**YOUR GOAL**
Quote these lines exactly: the one that holds "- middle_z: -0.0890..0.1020" and every line after it to the end of the material below. Skip pictures.
+--
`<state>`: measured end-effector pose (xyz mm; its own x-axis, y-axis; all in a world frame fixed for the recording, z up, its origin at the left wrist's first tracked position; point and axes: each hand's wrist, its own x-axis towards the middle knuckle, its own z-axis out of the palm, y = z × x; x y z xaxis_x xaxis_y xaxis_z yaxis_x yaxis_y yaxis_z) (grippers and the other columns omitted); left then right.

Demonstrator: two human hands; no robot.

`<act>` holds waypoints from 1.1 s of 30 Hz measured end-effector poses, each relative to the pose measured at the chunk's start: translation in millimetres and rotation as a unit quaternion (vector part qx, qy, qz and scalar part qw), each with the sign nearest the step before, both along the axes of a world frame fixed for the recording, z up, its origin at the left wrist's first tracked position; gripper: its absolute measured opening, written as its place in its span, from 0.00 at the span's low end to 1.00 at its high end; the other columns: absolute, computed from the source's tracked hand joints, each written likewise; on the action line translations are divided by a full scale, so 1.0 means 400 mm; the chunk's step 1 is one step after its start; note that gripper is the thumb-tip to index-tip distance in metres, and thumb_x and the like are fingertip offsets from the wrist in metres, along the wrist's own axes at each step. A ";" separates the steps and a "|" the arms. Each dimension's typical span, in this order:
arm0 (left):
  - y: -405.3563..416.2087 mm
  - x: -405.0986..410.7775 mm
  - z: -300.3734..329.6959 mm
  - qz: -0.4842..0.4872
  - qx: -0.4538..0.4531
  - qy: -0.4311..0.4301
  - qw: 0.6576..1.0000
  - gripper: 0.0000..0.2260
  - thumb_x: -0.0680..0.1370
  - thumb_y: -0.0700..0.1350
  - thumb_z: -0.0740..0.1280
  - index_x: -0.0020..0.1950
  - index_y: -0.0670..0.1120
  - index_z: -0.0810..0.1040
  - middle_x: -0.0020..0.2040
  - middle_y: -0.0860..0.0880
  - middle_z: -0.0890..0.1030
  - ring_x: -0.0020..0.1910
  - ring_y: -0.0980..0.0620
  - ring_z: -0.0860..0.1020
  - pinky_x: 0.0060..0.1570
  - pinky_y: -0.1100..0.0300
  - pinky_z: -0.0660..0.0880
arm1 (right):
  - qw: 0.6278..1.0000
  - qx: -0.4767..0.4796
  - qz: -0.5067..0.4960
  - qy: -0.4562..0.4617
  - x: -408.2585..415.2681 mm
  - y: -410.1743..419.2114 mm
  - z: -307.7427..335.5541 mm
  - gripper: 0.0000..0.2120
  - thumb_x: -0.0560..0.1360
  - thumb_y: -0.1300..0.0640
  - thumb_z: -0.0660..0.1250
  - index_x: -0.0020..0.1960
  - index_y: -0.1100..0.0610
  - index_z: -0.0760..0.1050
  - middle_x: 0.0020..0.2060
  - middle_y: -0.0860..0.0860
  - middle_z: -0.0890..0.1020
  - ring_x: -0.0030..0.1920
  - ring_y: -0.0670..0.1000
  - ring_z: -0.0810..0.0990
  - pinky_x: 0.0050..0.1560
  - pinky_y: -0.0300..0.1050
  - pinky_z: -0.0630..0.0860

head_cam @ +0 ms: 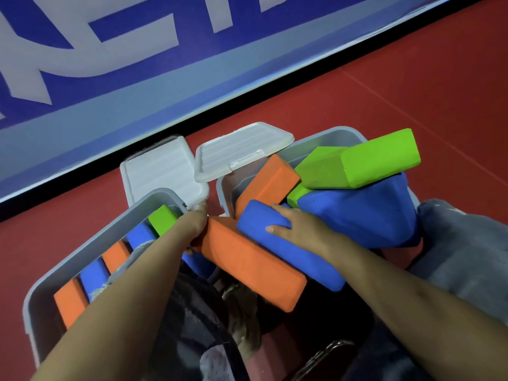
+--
**ANSWER SPACE**
  - middle_z: -0.0890..0.1020
  - ring_x: -0.0030..0.1920
  - ring_y: -0.0670..0.1000
  - ring_z: -0.0810..0.0990
  - pinky_x: 0.0050..0.1560
  - pinky_y: -0.0300..0.1050
  - pinky_z: -0.0630..0.0860

head_cam @ +0 ms: 

The reply to this exercise is complete.